4/7/2026 at 9:12:16 PM
This is essentially S3FS using EFS (AWS's managed NFS service) as a cache layer for active data and small random accesses. Unfortunately, this also means that it comes with some of EFS's eye-watering pricing:— All writes cost $0.06/GB, since everything is first written to the EFS cache. For write-heavy applications, this could be a dealbreaker.
— Reads hitting the cache get billed at $0.03/GB. Large reads (>128kB) get directly streamed from the underlying S3 bucket, which is free.

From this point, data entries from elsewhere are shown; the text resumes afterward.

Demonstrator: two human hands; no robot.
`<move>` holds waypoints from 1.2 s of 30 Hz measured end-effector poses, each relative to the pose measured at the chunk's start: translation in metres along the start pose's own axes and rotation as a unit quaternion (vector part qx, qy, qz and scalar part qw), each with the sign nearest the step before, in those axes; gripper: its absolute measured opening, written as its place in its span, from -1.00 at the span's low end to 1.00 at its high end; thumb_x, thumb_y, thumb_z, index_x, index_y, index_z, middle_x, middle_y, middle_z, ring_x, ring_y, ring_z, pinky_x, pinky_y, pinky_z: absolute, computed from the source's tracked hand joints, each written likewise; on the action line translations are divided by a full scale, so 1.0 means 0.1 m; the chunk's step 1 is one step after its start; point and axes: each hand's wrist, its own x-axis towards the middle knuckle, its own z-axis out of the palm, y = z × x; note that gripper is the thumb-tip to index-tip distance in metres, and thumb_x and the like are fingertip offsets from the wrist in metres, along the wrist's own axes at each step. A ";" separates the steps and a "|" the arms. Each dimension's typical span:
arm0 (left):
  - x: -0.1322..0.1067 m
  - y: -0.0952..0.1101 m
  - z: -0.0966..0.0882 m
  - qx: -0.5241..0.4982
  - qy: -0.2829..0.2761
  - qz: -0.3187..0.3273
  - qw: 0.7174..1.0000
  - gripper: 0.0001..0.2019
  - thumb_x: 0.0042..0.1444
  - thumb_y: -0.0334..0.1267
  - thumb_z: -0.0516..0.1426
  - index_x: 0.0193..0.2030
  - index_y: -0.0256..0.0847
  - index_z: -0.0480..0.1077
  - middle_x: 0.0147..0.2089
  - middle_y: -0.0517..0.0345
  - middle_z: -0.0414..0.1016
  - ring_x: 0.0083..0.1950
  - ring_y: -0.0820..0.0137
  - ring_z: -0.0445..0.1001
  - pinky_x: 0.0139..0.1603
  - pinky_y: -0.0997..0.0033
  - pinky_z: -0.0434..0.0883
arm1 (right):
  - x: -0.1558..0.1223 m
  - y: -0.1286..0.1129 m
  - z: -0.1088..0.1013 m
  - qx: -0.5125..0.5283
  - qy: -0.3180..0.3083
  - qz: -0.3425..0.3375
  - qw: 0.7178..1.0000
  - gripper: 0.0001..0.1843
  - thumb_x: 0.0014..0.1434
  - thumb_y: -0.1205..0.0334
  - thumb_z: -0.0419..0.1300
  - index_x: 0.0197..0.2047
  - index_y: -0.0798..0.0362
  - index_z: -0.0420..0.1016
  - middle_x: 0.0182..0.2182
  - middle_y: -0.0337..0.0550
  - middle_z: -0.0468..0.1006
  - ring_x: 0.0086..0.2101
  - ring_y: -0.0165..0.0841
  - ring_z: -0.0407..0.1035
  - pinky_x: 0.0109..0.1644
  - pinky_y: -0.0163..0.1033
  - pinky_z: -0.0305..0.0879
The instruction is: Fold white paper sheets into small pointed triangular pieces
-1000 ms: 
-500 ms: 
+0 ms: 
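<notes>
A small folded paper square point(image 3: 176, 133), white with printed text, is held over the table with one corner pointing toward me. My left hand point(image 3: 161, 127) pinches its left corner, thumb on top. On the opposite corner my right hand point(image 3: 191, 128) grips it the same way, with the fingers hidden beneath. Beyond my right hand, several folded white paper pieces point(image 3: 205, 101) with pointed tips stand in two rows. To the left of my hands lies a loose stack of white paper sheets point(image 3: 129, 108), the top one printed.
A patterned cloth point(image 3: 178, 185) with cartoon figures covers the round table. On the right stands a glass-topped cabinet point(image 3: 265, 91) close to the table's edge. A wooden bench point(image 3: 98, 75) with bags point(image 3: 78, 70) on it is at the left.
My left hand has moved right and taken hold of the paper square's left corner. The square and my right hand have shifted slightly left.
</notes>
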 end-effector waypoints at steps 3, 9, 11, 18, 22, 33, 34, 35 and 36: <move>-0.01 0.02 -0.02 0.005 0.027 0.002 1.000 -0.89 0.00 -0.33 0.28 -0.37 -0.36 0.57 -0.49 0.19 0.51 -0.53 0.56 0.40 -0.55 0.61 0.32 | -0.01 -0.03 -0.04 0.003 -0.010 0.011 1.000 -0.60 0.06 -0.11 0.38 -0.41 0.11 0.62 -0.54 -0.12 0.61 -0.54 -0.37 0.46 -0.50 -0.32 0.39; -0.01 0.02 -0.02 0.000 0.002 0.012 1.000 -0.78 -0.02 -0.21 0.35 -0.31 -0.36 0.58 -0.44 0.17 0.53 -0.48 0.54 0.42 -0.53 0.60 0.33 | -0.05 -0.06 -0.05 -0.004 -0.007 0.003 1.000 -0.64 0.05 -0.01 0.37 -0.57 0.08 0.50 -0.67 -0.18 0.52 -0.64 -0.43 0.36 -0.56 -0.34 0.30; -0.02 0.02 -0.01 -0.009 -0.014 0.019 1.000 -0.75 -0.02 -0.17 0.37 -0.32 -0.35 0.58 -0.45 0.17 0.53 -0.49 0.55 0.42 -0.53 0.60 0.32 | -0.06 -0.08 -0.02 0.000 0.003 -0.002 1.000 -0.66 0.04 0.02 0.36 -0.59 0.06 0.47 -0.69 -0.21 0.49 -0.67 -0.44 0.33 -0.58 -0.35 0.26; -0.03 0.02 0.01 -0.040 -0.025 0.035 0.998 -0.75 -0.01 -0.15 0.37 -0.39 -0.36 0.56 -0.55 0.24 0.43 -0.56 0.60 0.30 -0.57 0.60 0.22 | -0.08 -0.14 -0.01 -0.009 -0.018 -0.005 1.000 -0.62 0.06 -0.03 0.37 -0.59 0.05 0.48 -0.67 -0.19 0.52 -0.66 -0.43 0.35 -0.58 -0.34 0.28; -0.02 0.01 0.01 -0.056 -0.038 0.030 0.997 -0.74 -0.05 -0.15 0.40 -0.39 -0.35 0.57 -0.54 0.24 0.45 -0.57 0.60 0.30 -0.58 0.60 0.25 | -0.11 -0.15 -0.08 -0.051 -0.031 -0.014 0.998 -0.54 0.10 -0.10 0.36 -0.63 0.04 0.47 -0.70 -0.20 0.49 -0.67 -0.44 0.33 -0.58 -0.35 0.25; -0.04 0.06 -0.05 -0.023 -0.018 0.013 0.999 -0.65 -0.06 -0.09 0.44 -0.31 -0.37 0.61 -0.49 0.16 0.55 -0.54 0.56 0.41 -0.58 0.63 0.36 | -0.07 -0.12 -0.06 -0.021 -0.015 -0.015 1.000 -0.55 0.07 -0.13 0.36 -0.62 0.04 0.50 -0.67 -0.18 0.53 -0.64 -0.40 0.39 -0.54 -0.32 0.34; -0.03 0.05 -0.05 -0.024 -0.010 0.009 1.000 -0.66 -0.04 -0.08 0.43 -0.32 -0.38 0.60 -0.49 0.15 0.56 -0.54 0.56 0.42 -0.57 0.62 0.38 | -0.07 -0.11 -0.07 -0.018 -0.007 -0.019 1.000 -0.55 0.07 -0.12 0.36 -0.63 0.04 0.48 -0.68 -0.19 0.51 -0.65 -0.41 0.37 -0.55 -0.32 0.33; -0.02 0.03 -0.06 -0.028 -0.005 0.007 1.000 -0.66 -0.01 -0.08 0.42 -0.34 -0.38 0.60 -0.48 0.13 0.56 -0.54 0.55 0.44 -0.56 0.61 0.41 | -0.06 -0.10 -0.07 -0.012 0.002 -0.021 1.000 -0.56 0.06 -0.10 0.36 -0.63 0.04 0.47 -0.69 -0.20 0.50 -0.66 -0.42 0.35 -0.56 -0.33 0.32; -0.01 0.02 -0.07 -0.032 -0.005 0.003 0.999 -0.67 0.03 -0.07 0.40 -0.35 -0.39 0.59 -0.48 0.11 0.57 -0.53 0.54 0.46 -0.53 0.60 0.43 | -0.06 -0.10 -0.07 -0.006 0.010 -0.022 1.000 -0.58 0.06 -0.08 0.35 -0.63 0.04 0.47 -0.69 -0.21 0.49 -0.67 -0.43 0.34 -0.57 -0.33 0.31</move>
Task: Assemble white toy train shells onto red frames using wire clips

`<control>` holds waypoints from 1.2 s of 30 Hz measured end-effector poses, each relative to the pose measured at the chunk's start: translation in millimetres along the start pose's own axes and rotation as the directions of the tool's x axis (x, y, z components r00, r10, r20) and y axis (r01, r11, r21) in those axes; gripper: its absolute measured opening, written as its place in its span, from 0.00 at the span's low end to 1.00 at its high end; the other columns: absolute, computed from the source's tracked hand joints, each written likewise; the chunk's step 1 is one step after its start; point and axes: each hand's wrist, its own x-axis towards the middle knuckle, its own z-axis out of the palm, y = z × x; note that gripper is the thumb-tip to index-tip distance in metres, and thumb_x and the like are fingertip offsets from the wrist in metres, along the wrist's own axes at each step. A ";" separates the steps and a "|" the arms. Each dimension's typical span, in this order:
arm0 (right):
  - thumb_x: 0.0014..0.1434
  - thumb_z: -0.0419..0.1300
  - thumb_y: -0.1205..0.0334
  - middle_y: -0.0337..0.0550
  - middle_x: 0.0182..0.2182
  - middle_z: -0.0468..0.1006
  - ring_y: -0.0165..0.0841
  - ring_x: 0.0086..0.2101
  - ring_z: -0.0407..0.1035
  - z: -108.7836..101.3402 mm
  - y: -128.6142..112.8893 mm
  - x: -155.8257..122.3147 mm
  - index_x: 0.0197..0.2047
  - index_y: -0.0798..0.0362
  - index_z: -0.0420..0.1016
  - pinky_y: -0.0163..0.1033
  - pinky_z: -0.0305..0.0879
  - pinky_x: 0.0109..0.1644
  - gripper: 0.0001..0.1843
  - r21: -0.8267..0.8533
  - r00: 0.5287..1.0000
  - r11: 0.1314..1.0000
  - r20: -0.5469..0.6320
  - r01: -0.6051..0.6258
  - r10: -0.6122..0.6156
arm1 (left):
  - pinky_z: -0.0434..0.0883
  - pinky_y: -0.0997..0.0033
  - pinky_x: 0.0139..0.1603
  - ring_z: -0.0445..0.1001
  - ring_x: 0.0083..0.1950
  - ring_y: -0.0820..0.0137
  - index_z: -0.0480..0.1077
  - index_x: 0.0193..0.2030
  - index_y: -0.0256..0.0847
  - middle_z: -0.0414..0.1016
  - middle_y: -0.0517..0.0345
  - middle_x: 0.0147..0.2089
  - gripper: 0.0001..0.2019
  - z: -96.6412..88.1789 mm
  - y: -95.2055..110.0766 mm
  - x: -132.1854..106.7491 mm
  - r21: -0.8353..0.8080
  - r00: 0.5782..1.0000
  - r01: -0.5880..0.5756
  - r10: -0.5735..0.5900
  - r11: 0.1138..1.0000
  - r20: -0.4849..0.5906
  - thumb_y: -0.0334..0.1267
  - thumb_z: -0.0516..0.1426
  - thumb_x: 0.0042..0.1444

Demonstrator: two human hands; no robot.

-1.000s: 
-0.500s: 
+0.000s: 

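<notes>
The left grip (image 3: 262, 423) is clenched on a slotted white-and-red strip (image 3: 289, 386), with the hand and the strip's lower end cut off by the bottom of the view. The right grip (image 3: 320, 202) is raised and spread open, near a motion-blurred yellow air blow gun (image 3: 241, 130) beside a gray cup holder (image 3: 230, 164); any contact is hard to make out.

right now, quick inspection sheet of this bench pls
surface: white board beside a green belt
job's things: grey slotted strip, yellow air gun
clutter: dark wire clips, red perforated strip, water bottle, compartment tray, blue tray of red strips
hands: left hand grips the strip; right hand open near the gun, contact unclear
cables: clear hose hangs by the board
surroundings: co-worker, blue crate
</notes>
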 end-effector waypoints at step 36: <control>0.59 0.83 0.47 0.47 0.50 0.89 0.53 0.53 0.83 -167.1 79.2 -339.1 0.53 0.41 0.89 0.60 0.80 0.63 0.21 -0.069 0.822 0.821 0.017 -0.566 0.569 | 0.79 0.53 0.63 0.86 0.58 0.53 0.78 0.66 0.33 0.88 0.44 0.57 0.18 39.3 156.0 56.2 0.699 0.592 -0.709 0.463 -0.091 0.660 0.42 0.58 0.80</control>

— Cache is charged at $0.30/GB/month. Even though everything is written to the cache (for consistency purposes), it seems like it's only used for persistent storage of small files (<128kB), so this shouldn't cost too much.
by MontyCarloHall
4/8/2026 at 4:12:47 AM
Thanks for the analysis. Interestingly when we first released our low latency s3-compatible storage (1M IOPS, p99 ~5ms)[1], a lot of people asking the same questions why we tried to bring file system semantics (atomic object/folder rename) to s3. We also got some feedback from people who really need FS sematics, and added POSIX FS support then.aws S3FS is using normal FUSE interface, which would be super heavy due to inherent overhead of copying data back and forth between user space and kernel space, that is the initial concern when we tried to add the POSIX support for the original object storage design. Fortunately, we have found and open-sourced a perfect solution [2]: using FUSE_OVER_IO_URING + FUSE_PASSTHROUGH, we can maintain the same high-performance archtecture design of our original object storage. We'd like to come out a new blog post explain more details and reveal our performance numbers if anyone is interested with this.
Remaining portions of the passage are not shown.